TASK: Each record is to be repeated exactly as it stands below.

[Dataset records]
⟨
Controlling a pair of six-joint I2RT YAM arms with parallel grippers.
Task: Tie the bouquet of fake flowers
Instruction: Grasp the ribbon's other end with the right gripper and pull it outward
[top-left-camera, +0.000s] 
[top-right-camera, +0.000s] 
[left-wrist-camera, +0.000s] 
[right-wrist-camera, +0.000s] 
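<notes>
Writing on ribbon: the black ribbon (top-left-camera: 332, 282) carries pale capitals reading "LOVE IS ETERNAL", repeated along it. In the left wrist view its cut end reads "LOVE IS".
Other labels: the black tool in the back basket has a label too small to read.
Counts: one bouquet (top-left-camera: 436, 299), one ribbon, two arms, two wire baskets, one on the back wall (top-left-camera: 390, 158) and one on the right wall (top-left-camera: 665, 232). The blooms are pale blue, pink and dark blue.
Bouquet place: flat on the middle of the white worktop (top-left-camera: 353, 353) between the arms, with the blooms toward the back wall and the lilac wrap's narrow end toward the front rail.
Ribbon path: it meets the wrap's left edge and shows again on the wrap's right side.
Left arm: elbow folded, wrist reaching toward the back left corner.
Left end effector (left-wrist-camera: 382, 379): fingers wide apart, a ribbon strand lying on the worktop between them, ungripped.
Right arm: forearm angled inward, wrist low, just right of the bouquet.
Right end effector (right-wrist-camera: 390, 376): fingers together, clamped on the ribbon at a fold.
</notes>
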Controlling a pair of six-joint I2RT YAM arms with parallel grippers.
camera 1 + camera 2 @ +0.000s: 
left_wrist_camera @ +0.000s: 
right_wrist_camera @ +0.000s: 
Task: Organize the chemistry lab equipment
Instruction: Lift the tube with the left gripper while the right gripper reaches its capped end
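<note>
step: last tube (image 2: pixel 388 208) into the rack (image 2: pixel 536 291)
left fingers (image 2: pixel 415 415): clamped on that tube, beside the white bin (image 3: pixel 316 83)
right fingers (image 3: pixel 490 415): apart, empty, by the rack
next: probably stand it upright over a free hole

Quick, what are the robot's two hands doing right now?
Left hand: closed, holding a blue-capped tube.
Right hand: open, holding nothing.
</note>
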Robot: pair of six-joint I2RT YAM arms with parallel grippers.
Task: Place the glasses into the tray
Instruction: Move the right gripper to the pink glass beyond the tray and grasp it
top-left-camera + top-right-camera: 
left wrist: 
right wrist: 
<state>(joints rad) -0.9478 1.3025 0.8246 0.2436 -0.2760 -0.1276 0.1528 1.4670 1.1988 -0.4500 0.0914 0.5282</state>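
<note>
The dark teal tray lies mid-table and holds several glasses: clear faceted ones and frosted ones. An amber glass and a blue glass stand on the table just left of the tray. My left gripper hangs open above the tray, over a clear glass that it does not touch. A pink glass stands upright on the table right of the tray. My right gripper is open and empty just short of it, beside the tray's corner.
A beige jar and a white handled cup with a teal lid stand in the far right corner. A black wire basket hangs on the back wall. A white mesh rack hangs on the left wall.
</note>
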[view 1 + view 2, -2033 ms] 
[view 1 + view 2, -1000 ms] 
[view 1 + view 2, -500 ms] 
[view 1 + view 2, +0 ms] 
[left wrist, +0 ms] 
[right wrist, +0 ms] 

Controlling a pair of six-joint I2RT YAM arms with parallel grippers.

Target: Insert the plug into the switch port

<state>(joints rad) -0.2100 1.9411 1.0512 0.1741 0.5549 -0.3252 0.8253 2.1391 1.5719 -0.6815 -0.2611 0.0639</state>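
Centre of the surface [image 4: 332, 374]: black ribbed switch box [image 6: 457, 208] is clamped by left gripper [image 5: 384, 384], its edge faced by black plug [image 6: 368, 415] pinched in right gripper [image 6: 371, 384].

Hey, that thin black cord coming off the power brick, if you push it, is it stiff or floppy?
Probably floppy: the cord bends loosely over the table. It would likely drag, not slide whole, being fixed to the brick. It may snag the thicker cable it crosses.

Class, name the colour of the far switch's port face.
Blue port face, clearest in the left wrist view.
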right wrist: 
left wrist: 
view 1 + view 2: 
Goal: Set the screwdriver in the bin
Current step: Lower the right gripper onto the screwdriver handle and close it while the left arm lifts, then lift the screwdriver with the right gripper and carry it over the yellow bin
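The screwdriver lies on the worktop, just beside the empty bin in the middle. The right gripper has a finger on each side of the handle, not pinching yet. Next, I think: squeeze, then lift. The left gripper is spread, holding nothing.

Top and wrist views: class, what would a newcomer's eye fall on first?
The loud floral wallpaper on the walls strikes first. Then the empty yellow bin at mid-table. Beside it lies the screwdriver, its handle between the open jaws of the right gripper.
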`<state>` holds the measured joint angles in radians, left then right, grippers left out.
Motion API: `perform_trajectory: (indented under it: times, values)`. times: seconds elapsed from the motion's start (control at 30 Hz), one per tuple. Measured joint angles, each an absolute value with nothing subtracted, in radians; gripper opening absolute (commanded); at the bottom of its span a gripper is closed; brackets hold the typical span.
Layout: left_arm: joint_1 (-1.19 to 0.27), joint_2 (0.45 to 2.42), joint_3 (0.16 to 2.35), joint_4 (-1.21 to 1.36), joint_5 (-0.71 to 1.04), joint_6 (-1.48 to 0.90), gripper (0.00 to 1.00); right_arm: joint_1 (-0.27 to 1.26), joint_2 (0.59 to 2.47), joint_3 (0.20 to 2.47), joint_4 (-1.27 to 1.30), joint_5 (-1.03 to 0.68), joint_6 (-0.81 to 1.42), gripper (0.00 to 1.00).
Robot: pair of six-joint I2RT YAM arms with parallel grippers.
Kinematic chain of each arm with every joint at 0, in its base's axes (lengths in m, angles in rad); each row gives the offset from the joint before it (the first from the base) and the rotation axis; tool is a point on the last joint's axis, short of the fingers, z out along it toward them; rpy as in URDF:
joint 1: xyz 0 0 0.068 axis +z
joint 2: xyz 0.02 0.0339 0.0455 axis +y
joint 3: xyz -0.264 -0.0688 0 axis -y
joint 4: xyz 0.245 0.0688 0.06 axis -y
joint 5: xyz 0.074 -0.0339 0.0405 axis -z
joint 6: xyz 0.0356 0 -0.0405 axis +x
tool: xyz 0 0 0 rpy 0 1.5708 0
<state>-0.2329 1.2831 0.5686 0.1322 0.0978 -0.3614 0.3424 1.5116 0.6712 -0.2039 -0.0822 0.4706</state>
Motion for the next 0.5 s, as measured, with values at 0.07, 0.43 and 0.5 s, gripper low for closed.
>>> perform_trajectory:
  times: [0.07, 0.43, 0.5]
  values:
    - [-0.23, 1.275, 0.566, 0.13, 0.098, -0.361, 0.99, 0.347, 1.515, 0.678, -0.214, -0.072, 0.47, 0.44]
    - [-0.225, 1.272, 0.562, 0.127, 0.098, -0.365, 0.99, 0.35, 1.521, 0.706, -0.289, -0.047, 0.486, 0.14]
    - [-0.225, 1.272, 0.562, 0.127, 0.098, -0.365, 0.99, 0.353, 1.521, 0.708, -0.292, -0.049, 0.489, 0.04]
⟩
TASK SOLUTION:
Controlling a pair of six-joint I2RT YAM arms with parallel grippers.
Task: Tie the bouquet of fake flowers
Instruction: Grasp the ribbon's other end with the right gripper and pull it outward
[top-left-camera, +0.000s] 
[top-right-camera, +0.000s] 
[left-wrist-camera, +0.000s] 
[right-wrist-camera, +0.000s] 
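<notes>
Writing on ribbon: the black ribbon (top-left-camera: 332, 282) carries pale capitals reading "LOVE IS ETERNAL", repeated along it. In the left wrist view its cut end reads "LOVE IS".
Other labels: the black tool in the back basket has a label too small to read.
Counts: one bouquet (top-left-camera: 436, 299), one ribbon, two arms, two wire baskets, one on the back wall (top-left-camera: 390, 158) and one on the right wall (top-left-camera: 665, 232). The blooms are pale blue, pink and dark blue.
Bouquet place: flat on the middle of the white worktop (top-left-camera: 353, 353) between the arms, with the blooms toward the back wall and the lilac wrap's narrow end toward the front rail.
Ribbon path: it meets the wrap's left edge and shows again on the wrap's right side.
Left arm: elbow folded, wrist reaching toward the back left corner.
Left end effector (left-wrist-camera: 382, 379): fingers wide apart, a ribbon strand lying on the worktop between them, ungripped.
Right arm: forearm angled inward, wrist low, just right of the bouquet.
Right end effector (right-wrist-camera: 390, 376): fingers together, clamped on the ribbon at a fold.
</notes>
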Controlling a pair of six-joint I2RT YAM arms with parallel grippers.
camera 1 + camera 2 @ +0.000s: 
left_wrist_camera @ +0.000s: 
right_wrist_camera @ +0.000s: 
Task: Organize the chemistry lab equipment
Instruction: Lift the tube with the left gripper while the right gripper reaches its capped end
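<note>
step: last tube (image 2: pixel 388 208) into the rack (image 2: pixel 536 291)
left fingers (image 2: pixel 415 415): clamped on that tube, beside the white bin (image 3: pixel 316 83)
right fingers (image 3: pixel 490 415): apart, empty, by the rack
next: probably stand it upright over a free hole

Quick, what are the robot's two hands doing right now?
Left hand: closed, holding a blue-capped tube.
Right hand: open, holding nothing.
</note>
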Robot: pair of six-joint I2RT YAM arms with parallel grippers.
Task: Place the glasses into the tray
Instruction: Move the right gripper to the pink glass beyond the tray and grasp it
top-left-camera + top-right-camera: 
left wrist: 
right wrist: 
<state>(joints rad) -0.9478 1.3025 0.8246 0.2436 -0.2760 -0.1276 0.1528 1.4670 1.1988 -0.4500 0.0914 0.5282</state>
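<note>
The dark teal tray lies mid-table and holds several glasses: clear faceted ones and frosted ones. An amber glass and a blue glass stand on the table just left of the tray. My left gripper hangs open above the tray, over a clear glass that it does not touch. A pink glass stands upright on the table right of the tray. My right gripper is open and empty just short of it, beside the tray's corner.
A beige jar and a white handled cup with a teal lid stand in the far right corner. A black wire basket hangs on the back wall. A white mesh rack hangs on the left wall.
</note>
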[view 1 + view 2, -2033 ms] 
[view 1 + view 2, -1000 ms] 
[view 1 + view 2, -500 ms] 
[view 1 + view 2, +0 ms] 
[left wrist, +0 ms] 
[right wrist, +0 ms] 

Controlling a pair of six-joint I2RT YAM arms with parallel grippers.

Target: Insert the plug into the switch port

<state>(joints rad) -0.2100 1.9411 1.0512 0.1741 0.5549 -0.3252 0.8253 2.1391 1.5719 -0.6815 -0.2611 0.0639</state>
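Centre of the surface [image 4: 332, 374]: black ribbed switch box [image 6: 457, 208] is clamped by left gripper [image 5: 384, 384], its edge faced by black plug [image 6: 368, 415] pinched in right gripper [image 6: 371, 384].

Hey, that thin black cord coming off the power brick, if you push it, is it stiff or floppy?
Probably floppy: the cord bends loosely over the table. It would likely drag, not slide whole, being fixed to the brick. It may snag the thicker cable it crosses.

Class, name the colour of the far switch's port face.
Blue port face, clearest in the left wrist view.
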right wrist: 
left wrist: 
view 1 + view 2: 
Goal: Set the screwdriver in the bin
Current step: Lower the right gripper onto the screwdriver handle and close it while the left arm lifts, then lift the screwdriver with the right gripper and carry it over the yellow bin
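The screwdriver lies on the worktop, just beside the empty bin in the middle. The right gripper has a finger on each side of the handle, not pinching yet. Next, I think: squeeze, then lift. The left gripper is spread, holding nothing.

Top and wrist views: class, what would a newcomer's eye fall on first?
The loud floral wallpaper on the walls strikes first. Then the empty yellow bin at mid-table. Beside it lies the screwdriver, its handle between the open jaws of the right gripper.
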`<state>` holds the measured joint angles in radians, left then right, grippers left out.
Motion API: `perform_trajectory: (indented under it: times, values)`. times: seconds elapsed from the motion's start (control at 30 Hz), one per tuple. Measured joint angles, each an absolute value with nothing subtracted, in radians; gripper opening absolute (commanded); at the bottom of its span a gripper is closed; brackets hold the typical span.
Layout: left_arm: joint_1 (-1.19 to 0.27), joint_2 (0.45 to 2.42), joint_3 (0.16 to 2.35), joint_4 (-1.21 to 1.36), joint_5 (-0.71 to 1.04), joint_6 (-1.48 to 0.90), gripper (0.00 to 1.00); right_arm: joint_1 (-0.27 to 1.26), joint_2 (0.59 to 2.47), joint_3 (0.20 to 2.47), joint_4 (-1.27 to 1.30), joint_5 (-1.03 to 0.68), joint_6 (-0.81 to 1.42), gripper (0.00 to 1.00).
Robot: pair of six-joint I2RT YAM arms with parallel grippers.
Kinematic chain of each arm with every joint at 0, in its base's axes (lengths in m, angles in rad); each row gives the offset from the joint before it (the first from the base) and the rotation axis; tool is a point on the last joint's axis, short of the fingers, z out along it toward them; rpy as in URDF:
joint 1: xyz 0 0 0.068 axis +z
joint 2: xyz 0.02 0.0339 0.0455 axis +y
joint 3: xyz -0.264 -0.0688 0 axis -y
joint 4: xyz 0.245 0.0688 0.06 axis -y
joint 5: xyz 0.074 -0.0339 0.0405 axis -z
joint 6: xyz 0.0356 0 -0.0405 axis +x
tool: xyz 0 0 0 rpy 0 1.5708 0
<state>-0.2329 1.2831 0.5686 0.1322 0.0978 -0.3614 0.3424 1.5116 0.6712 -0.2039 -0.0822 0.4706</state>
Motion for the next 0.5 s, as measured, with values at 0.07, 0.43 and 0.5 s, gripper low for closed.
>>> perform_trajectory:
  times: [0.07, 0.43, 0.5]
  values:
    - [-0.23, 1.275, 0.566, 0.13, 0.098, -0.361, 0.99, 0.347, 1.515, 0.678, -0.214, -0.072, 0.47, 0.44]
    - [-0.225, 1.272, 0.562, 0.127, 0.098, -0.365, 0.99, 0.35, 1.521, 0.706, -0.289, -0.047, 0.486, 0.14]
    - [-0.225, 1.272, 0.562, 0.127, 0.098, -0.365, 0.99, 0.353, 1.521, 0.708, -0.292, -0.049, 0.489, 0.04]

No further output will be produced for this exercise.